<<<<

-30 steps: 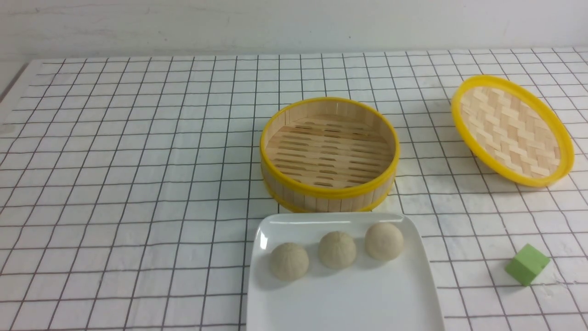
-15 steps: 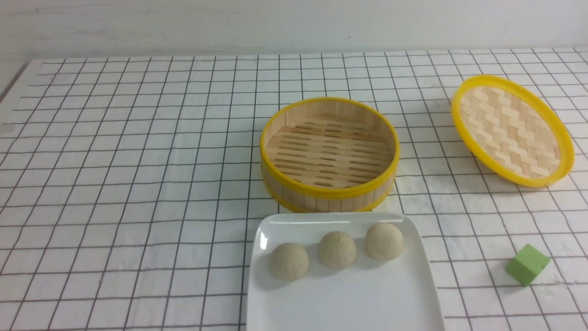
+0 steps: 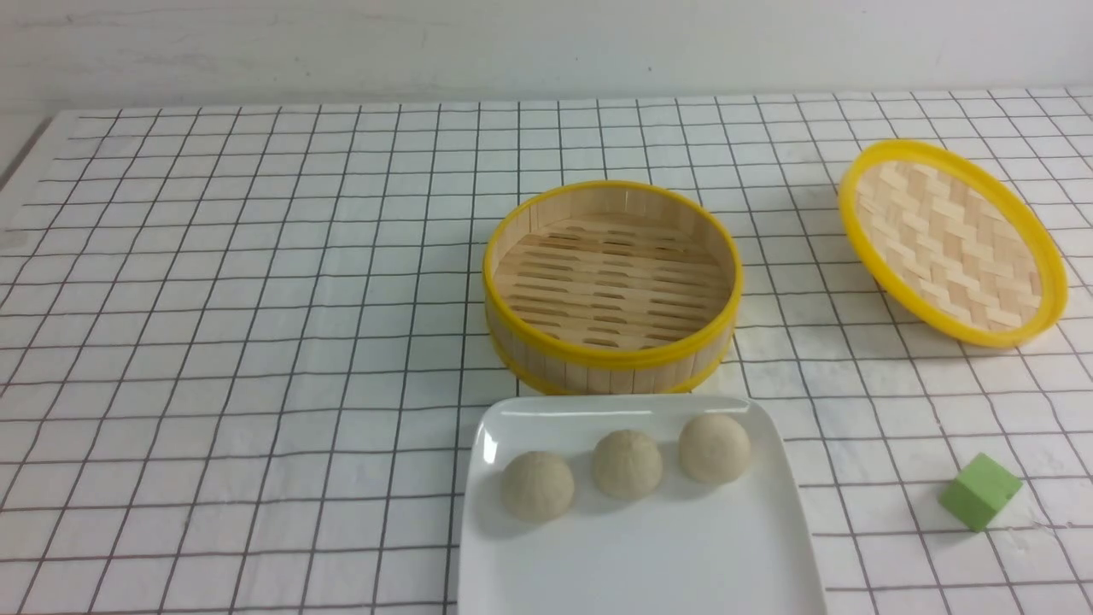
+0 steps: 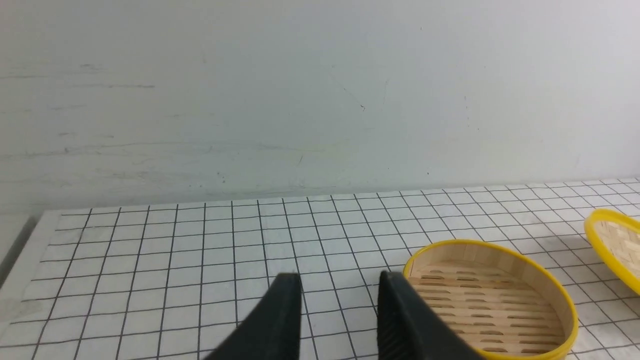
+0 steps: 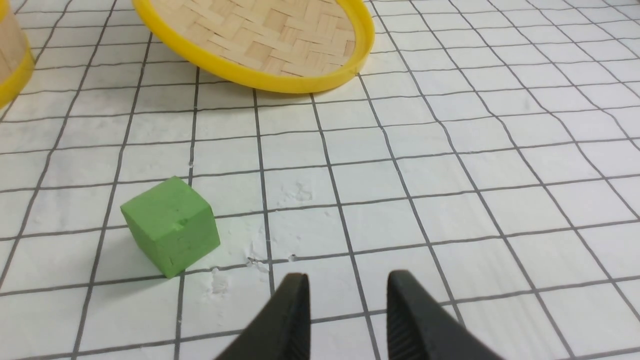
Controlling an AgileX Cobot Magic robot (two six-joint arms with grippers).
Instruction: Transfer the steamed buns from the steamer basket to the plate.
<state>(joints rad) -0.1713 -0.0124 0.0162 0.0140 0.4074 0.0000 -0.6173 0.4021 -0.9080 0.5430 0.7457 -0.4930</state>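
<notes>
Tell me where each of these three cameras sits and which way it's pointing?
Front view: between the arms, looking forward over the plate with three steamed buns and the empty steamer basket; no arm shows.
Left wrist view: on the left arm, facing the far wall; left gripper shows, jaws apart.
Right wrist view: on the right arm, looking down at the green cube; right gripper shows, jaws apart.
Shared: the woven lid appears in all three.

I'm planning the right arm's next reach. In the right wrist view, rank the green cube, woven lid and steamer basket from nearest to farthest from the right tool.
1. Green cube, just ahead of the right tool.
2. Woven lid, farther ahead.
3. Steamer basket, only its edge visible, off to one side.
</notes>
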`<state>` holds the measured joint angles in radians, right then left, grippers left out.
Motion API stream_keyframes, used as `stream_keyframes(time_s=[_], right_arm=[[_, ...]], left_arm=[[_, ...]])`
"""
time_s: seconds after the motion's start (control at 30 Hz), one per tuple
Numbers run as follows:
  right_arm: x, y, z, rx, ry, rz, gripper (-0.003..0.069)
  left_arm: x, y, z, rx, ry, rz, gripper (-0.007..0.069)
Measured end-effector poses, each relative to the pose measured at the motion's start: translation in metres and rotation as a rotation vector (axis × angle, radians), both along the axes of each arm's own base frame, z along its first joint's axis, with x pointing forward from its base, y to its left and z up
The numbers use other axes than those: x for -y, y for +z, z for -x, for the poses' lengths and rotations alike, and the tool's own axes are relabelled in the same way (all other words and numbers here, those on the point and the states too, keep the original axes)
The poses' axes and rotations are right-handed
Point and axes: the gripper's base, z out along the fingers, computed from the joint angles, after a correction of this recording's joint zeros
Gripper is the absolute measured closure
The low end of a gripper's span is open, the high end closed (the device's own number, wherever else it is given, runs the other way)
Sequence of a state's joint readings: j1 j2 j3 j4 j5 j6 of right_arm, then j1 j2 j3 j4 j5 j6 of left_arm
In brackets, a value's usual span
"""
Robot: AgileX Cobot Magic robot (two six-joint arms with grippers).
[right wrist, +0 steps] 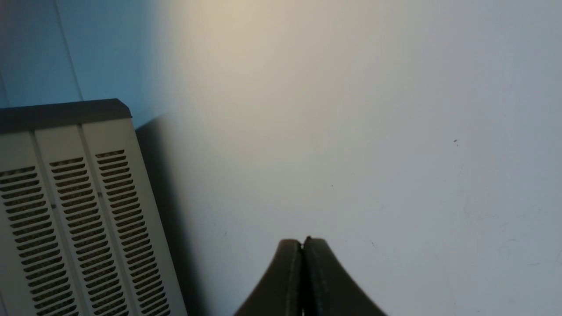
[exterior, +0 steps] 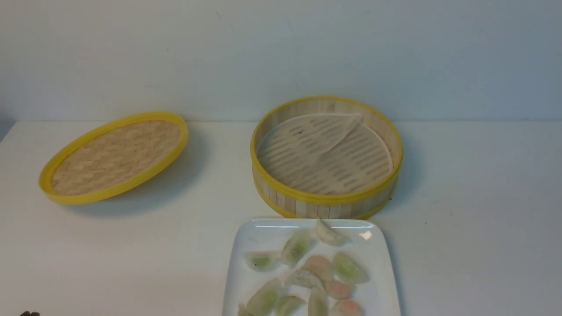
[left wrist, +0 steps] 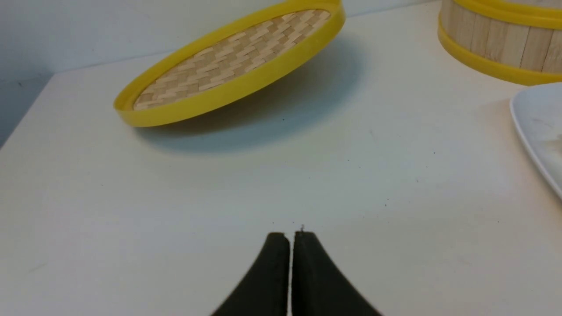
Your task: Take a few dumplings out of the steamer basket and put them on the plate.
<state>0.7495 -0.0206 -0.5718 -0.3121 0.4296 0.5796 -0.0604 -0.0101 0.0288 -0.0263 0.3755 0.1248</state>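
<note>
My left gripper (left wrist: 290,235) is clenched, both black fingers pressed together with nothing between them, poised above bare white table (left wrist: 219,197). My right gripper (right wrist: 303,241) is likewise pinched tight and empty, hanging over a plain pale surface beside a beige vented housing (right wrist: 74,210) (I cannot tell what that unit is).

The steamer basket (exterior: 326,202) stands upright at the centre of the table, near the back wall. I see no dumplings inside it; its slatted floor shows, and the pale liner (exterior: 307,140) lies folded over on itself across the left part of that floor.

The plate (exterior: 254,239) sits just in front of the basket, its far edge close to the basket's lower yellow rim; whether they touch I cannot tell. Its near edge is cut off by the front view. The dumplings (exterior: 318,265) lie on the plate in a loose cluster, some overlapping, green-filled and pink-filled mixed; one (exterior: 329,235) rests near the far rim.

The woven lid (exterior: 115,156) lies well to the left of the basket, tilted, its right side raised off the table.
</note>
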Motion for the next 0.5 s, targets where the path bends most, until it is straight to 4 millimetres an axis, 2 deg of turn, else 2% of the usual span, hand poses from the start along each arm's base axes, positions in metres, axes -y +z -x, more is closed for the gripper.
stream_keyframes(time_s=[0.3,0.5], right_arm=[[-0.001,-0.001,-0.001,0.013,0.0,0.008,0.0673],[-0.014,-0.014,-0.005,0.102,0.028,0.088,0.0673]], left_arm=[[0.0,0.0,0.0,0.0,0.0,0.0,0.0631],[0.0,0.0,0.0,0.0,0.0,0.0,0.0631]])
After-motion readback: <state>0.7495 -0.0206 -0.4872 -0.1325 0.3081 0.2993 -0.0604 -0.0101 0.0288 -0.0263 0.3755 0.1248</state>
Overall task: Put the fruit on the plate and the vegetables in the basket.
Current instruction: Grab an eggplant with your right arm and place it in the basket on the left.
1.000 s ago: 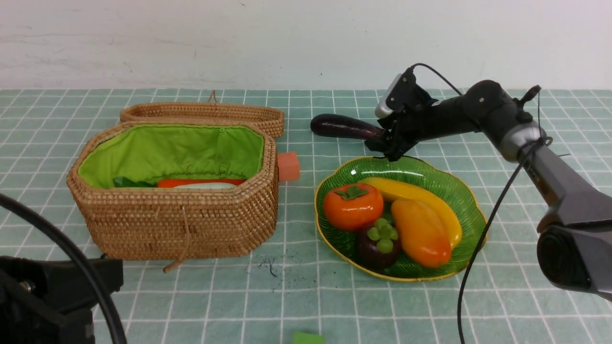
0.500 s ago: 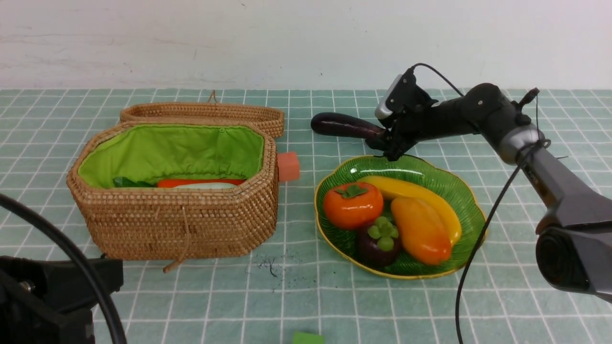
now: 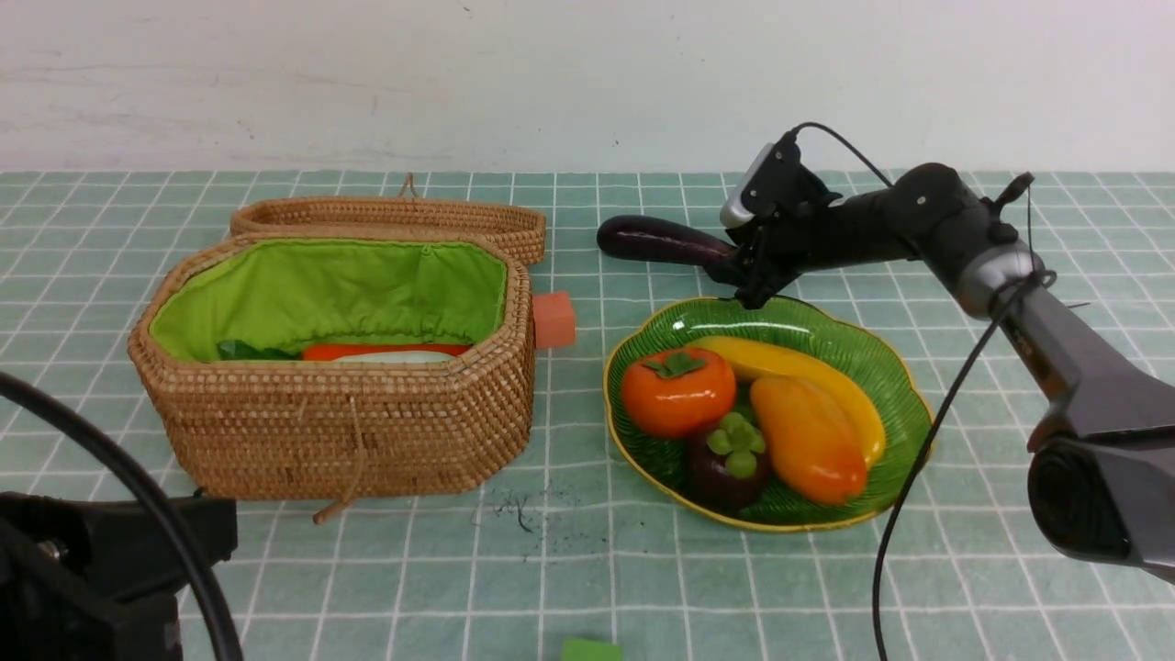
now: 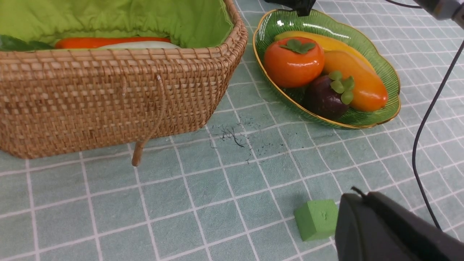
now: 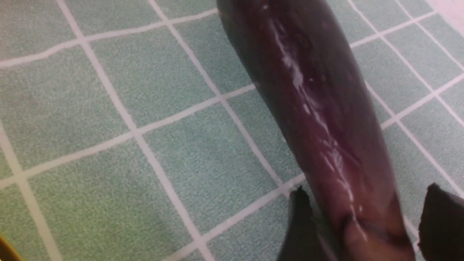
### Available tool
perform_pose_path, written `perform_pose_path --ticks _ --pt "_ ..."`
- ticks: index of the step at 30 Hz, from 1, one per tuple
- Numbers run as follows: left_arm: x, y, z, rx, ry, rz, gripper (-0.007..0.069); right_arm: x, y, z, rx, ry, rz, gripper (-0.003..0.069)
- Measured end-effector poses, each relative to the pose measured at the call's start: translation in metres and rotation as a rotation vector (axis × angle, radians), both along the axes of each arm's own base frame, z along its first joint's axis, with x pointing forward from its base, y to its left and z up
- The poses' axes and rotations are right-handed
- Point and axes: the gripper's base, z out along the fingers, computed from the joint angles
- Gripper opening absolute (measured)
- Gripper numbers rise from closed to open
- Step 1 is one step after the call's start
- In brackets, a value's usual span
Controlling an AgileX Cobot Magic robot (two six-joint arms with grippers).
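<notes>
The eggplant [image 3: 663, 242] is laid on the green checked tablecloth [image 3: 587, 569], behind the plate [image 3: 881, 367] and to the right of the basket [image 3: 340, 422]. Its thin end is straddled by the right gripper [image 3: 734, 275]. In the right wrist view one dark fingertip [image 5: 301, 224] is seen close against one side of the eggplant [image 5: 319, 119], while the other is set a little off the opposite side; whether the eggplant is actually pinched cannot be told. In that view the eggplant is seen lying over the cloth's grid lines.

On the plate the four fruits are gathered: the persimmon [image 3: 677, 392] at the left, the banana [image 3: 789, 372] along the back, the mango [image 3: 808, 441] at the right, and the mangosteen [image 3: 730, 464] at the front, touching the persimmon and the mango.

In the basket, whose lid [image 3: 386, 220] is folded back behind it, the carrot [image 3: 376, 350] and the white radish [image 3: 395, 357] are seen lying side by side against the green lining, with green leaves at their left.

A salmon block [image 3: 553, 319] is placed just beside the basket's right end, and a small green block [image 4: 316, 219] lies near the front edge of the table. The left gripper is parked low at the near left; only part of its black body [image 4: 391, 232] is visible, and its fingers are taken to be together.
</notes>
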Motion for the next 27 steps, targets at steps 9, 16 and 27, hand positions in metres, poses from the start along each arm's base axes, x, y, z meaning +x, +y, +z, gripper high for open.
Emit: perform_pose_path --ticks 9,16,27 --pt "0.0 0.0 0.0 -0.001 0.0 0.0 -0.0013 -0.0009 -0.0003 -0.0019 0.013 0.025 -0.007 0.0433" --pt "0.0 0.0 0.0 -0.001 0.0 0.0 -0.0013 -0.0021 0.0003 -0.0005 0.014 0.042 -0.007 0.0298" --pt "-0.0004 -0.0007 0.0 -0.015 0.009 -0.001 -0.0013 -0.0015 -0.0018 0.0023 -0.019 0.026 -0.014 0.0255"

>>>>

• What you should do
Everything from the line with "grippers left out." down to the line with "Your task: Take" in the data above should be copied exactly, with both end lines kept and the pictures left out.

• Response below
`<state>` holds the measured joint angles in radians, right then left, grippers left out.
Motion API stream_keyframes, used as `stream_keyframes(time_s=[_], right_arm=[[_, ...]], left_arm=[[_, ...]])`
"""
time_s: seconds after the motion's start (control at 30 Hz), one per tuple
Numbers run as follows:
  right_arm: x, y, z, rx, ry, rz, gripper (-0.003..0.069)
  left_arm: x, y, z, rx, ry, rz, gripper (-0.007..0.069)
Measured end-effector poses, each relative to the pose measured at the motion's start: translation in metres and rotation as a rotation vector (axis × angle, radians), both along the axes of each arm's own base frame, z along its first joint's axis, with x pointing forward from its base, y to its left and z up
The numbers use other axes than those: x for -y, y for +z, z for -x, for the poses' lengths and rotations alike, and the tool's own axes are relabelled in the same way (all other words and numbers here, those on the point and the states too, keep the original axes)
The poses' axes and rotations are right-handed
Point and axes: the gripper's base, z out along the fingers, computed from the joint angles, after a correction of this recording's joint zeros
Gripper is the absolute measured closure
The low end of a gripper's span is open, the high end closed (the device's own number, wherever else it is given, runs the other way)
Sequence of a state's joint readings: j1 j2 j3 j4 j5 j6 of right_arm, then j1 j2 j3 j4 j5 j6 of left_arm
In brackets, a value's usual span
"""
Robot: AgileX Cobot Magic robot (two six-joint arms with grippers).
[right wrist, +0 steps] 
[exterior, +0 steps] 
[left wrist, +0 steps] 
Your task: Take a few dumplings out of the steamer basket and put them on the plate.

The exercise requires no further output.